Dirichlet Regression Priors and Convergence Issues


I’m trying to implement a few Dirichlet regressions with up to 7 shares as the response variable, and 1 continuous predictor variable. However, the models take a long time (45 minutes for low numbers of iterations and chains, up to infeasibly long) and do not converge.

I’m thinking of setting very specific priors based on the same models done in a frequentist approach, but I notice that brms sets the first set of coefficients (mu1) to 0 as a reference. This means that I can not set the same priors as the frequentist coefficients, correct? Anyway around this?

And any other ways to improve convergence? Can send the data through email,

  • Operating System: windows 10
  • brms Version: 2.9.6

I am a little bit confused.
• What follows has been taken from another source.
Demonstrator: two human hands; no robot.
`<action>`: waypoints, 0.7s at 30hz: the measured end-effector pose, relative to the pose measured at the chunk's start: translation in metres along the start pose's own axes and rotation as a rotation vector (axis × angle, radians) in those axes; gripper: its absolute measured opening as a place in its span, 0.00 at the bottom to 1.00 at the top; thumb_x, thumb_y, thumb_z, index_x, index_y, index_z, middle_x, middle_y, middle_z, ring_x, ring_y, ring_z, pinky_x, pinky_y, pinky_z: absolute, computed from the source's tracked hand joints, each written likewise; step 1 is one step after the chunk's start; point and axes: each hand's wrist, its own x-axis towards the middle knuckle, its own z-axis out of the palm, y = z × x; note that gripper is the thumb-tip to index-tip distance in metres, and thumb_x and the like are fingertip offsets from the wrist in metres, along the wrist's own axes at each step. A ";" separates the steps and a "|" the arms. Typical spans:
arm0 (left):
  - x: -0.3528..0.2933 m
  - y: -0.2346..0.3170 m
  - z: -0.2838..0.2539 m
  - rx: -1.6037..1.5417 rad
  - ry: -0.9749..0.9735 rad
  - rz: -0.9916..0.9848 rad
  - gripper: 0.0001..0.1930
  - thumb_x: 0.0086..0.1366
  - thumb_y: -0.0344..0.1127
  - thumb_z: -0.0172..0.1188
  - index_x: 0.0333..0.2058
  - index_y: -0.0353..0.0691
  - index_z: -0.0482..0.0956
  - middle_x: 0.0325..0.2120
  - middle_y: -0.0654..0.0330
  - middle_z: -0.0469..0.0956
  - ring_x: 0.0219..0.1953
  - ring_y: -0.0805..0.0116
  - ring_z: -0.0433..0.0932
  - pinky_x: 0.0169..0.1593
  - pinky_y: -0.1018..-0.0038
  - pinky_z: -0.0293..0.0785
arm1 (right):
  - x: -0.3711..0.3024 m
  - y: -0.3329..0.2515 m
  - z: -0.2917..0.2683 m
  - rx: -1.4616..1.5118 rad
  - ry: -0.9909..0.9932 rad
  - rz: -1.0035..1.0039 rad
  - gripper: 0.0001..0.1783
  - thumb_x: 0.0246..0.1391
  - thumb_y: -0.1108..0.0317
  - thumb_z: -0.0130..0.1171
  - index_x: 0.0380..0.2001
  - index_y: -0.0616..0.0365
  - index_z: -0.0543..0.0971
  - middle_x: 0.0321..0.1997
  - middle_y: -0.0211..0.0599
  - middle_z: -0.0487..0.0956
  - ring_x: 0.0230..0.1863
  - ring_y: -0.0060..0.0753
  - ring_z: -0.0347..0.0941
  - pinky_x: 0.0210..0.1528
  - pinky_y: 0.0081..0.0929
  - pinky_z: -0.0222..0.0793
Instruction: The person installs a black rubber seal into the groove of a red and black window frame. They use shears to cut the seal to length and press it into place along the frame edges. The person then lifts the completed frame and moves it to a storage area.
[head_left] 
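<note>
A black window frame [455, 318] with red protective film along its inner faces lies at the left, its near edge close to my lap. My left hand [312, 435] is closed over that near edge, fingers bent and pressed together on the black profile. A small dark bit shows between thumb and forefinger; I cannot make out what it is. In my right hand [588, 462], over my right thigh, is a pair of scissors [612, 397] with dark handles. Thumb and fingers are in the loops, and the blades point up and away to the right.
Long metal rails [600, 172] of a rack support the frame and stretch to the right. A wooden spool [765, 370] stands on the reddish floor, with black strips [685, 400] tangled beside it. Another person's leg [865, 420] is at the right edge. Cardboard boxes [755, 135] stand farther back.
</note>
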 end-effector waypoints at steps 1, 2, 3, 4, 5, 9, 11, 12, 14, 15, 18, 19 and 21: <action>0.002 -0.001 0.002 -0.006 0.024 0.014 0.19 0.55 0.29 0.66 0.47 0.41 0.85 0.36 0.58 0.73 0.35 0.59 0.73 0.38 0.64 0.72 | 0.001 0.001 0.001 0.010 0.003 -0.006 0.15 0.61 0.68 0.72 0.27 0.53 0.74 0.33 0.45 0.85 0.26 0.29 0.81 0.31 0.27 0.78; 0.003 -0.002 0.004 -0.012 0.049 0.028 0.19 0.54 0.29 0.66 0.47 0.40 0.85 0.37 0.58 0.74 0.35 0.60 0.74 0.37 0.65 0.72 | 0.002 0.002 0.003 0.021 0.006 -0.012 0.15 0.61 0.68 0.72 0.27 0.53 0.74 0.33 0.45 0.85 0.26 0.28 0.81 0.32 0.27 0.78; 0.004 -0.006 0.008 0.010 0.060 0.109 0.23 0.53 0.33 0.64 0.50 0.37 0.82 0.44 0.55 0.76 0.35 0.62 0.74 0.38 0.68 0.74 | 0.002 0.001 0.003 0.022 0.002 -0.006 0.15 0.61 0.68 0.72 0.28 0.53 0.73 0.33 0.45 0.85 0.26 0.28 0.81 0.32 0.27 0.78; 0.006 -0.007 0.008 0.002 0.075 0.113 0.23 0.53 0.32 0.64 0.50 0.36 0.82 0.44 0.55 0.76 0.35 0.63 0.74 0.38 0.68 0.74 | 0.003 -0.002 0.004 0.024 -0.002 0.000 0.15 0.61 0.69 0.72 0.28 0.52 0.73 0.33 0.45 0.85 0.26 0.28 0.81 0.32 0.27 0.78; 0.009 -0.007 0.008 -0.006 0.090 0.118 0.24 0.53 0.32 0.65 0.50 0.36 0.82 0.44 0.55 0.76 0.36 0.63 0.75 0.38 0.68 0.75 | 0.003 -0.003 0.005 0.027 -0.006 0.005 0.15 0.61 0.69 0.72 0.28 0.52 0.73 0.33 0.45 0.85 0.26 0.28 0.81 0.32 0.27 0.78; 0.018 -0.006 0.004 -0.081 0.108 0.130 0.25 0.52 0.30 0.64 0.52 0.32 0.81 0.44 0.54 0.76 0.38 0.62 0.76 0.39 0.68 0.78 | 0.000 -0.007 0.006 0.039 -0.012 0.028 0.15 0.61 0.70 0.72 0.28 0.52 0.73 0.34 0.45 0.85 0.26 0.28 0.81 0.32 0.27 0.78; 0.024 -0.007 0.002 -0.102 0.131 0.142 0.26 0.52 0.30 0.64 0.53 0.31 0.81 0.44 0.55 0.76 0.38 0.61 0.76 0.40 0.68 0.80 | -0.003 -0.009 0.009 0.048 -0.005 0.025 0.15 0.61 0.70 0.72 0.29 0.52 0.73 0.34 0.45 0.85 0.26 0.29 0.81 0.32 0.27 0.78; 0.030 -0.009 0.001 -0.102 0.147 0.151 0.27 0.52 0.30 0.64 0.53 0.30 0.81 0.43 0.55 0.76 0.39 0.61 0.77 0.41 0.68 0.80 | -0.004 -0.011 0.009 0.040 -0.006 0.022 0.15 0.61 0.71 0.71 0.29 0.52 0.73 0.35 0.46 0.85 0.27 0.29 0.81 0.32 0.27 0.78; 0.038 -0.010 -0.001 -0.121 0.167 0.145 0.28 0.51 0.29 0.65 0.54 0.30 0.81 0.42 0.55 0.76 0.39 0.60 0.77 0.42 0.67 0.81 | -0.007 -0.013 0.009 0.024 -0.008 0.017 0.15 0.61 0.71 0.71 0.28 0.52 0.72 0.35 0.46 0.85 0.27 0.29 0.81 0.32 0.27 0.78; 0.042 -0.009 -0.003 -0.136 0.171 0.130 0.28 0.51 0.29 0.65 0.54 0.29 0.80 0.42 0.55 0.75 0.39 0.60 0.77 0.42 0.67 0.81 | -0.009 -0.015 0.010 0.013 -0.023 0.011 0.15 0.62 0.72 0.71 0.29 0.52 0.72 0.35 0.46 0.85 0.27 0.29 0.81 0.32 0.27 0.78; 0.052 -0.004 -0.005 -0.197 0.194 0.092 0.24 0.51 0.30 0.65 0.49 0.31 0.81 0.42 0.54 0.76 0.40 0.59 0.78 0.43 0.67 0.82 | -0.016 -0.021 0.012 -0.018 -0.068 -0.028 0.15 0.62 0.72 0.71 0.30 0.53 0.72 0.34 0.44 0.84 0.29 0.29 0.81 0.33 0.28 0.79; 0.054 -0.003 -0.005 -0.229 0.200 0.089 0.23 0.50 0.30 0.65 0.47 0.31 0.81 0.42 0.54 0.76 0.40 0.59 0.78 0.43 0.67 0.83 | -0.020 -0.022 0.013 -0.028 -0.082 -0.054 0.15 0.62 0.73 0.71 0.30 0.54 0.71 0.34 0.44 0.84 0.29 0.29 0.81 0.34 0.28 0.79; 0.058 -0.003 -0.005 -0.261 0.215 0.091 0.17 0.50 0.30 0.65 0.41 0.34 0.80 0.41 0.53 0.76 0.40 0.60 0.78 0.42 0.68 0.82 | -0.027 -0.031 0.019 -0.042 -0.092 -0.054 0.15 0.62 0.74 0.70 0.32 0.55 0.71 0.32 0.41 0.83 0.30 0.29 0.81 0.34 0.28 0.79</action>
How to you set priors on frequentist coefficients?

brms used the canoncical parameterization for dirichlet models (i.e. a softmax / multivariate logit link) which fixes the first coeffcieints to zero for identification. Of course, this decision is not without implications, but for a start you can simply set some normal(0, 5) priors in all the regression coefficients and see if that fixes your problem.

Hi Paul,

I have run the Dirichlet regressions in a non-bayesian framework, and as a initial test I wanted to set the priors for the coefficients to the same ones found in those regressions, just to see if convergence is achieved and what the runtime would be; Under Normal priors it either does not converge or takes so much time (and even then the results do not look great).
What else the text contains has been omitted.